Embora o vírus seja o agente infeccioso do zika, a verdadeira causa da doença
são as condições sociais e sanitárias precárias do Rio - fatores para os quais
não há solução rápida, e o desvio dos escassos recursos de saúde disponíveis
para os jogos não ajuda.
-
Que é impossível erradicar o mosquito Aedes aegypti, que transmite o zika, do
Rio. O mosquito na verdade havia sido totalmente erradicado no Brasil nos anos
50, mas voltou porque os esforços de controle foram abandonados. Assim realizar
os jogos, na presença de mosquitos portadores do zika, é uma escolha, e não é
necessário.
-
Que não se pode contar com a natureza como defesa. Embora a atividade reduzida
dos mosquitos nos meses de inverno do Rio reduza o risco de infecção de
viajantes individuais, esse fator é parcialmente compensado quando viajantes
infectados voltam para casa nos meses de verão do hemisfério norte, que vêem um
pico de atividade de mosquitos, o que eleva o risco de saúde pública de que
mosquitos locais adquiram e espalhem o vírus -o que significa que as duas
estações são relevantes para o curso da epidemia. Além disso, a infecção pode se
espalhar por meio de doações e transfusões de sangue, especialmente em países
pobres onde não haja exames específicos para detectar o zika.
Em
resumo, as provas mostram que: (i) a variante brasileira do zika tem
consequências médicas mais sérias do que se sabia anteriormente; (ii) o Rio de
Janeiro é uma das partes do Brasil mais afetadas; e (iii) que os esforços de
extermínio de mosquitos do Rio não estão cumprindo as expectativas, e que as
doenças portadas por mosquitos estão em alta este ano. É portanto imperativo
que a OMS conduza uma nova avaliação, com base em provas, do zika e dos jogos,
e de suas recomendações aos viajantes.
Porque
o zika é uma nova emergência, suas muitas incertezas - quanto a fluxos de
viagem durante os jogos, epidemiologia e entomologia - no momento tornam
impossível que modelos matemáticos prevejam com precisão o curso da epidemia.

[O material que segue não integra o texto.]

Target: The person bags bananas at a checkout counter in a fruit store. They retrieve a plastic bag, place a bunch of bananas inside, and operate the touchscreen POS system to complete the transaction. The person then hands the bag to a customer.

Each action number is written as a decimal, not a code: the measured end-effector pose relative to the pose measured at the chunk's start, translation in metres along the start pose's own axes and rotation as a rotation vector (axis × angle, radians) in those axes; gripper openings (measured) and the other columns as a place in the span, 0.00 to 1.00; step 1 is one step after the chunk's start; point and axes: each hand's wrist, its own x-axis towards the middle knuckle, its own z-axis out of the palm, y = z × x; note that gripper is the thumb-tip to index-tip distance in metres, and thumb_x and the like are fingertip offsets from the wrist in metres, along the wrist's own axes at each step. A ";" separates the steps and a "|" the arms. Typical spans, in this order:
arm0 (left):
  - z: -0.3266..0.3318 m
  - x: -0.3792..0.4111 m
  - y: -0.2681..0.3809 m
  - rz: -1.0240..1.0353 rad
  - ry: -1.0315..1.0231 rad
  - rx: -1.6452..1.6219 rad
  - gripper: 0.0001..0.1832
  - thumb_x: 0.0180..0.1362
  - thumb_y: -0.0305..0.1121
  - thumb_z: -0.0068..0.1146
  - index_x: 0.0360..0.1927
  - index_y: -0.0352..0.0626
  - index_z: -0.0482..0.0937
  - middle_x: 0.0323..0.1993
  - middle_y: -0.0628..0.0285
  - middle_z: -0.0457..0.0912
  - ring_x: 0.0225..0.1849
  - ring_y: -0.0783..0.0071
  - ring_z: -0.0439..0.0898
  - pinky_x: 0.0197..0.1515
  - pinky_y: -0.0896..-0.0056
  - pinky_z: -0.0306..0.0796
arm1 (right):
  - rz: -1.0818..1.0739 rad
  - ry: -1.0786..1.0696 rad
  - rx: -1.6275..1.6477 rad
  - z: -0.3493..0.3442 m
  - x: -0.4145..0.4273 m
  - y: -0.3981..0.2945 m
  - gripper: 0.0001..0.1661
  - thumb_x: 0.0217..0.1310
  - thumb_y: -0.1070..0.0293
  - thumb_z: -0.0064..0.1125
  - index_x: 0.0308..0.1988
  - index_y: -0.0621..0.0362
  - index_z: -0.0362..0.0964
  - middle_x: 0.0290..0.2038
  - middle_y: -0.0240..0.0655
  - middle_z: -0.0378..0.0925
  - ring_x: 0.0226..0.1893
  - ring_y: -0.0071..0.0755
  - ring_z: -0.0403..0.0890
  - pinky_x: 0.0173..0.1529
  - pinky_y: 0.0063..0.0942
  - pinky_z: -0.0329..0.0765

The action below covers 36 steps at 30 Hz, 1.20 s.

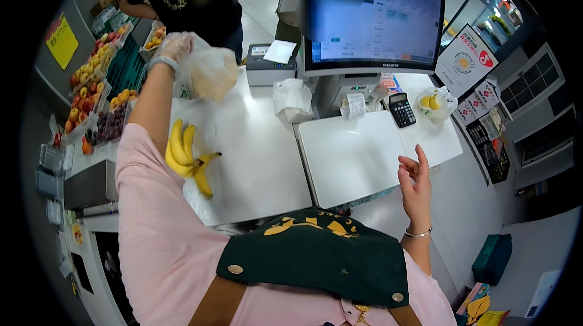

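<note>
My left hand (178, 47), in a thin clear plastic glove, grips the top of a translucent plastic bag (213, 71) above the counter's far left part. Something pale tan shows through the bag; I cannot tell what it is. A bunch of bananas (181, 148) lies on the white counter (255, 157) below my left forearm, beside a sheet of clear plastic. My right hand (415, 184) is bare and raised off the counter's right front edge, its fingers apart and holding nothing. Nearest to it are a black calculator (401, 110) and a small plastic bag with yellow things (436, 103).
A monitor (371, 20) stands at the back, with a receipt printer (271, 68) and a white tissue pack (293, 100) to its left. A person in a black shirt (200, 2) stands across the counter. Fruit crates (98, 66) line the left. A sign (467, 59) stands at right.
</note>
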 end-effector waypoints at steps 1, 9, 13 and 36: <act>0.009 0.009 0.016 0.007 -0.041 0.153 0.08 0.51 0.33 0.49 0.23 0.47 0.80 0.29 0.51 0.81 0.34 0.57 0.80 0.33 0.63 0.72 | 0.023 0.029 -0.033 -0.003 -0.003 0.002 0.37 0.59 0.74 0.54 0.65 0.59 0.51 0.45 0.41 0.77 0.45 0.30 0.75 0.52 0.29 0.72; 0.127 0.021 -0.083 -0.087 -0.010 0.563 0.16 0.58 0.38 0.43 0.31 0.46 0.84 0.37 0.54 0.83 0.41 0.56 0.81 0.44 0.58 0.74 | 0.061 0.032 -0.160 -0.005 0.004 0.005 0.32 0.61 0.73 0.52 0.64 0.59 0.54 0.44 0.39 0.77 0.42 0.27 0.76 0.49 0.26 0.73; 0.143 0.016 -0.078 -0.374 -0.122 0.159 0.15 0.57 0.36 0.45 0.35 0.44 0.84 0.37 0.55 0.83 0.41 0.58 0.82 0.43 0.59 0.76 | 0.065 0.041 -0.160 0.001 0.013 0.000 0.32 0.58 0.75 0.54 0.62 0.62 0.57 0.44 0.42 0.77 0.41 0.31 0.77 0.49 0.27 0.73; 0.134 -0.011 -0.064 -0.427 -0.093 0.065 0.21 0.57 0.47 0.43 0.41 0.43 0.82 0.47 0.51 0.79 0.50 0.52 0.77 0.53 0.57 0.70 | 0.071 -0.106 -0.253 0.032 0.046 0.003 0.25 0.63 0.68 0.53 0.59 0.59 0.63 0.46 0.43 0.77 0.46 0.34 0.78 0.51 0.29 0.72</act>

Portanto, por enquanto qualquer decisão sobre o zika e os jogos precisa ser
mais qualitativa que quantitativa. Se as opções abaixo forem consideradas:
(a)
Realizar os jogos no Rio na data prevista;
(b)
Realizar os jogos no Rio posteriormente, depois que o zika for controlado;
(c)
Realizar os jogos em locais não afetados pelo zika e que dispunham de
instalações de padrão olímpico.
É
indisputável que a opção (a), a de realizar os jogos como planejado, oferece
maior risco de acelerar a difusão da variante viral brasileira, diante das
alternativas. Adiar e/ou transferir os jogos também mitigaria outros riscos
causados pela histórica turbulência que a economia, a sociedade em geral e a
governança brasileiras enfrentam, e que não são problemas isolados, criando um
contexto que torna praticamente impossível resolver o problema do zika, dada a
rápida aproximação da data dos jogos.
Estamos
preocupados com a possibilidade de que a OMS esteja rejeitando essas
alternativas por um conflito de interesse. Especificamente, a OMS formou uma
parceria oficial com o Comitê Olímpico Internacional (COI), em um memorando de
entendimento cujo conteúdo continua secreto. Não existe um bom motivo para que
a OMS não revele esse memorando de entendimento, como é prática padrão em casos
de conflito de interesse. Não fazê-lo lança dúvidas sobre a neutralidade da
OMS, por razões descritas de maneira mais aprofundada no apêndice.
A
OMS precisa retomar a questão do zika e adiar e/ou transferir os jogos.
Recomendamos que a OMS forme um grupo independente para assessorá-la, e ao COI,
em um processo transparente e baseado em provas, no qual a ciência, a saúde
pública e o espírito do esporte venham primeiro. Dadas as consequências éticas
e de saúde pública, não fazê-lo seria irresponsável.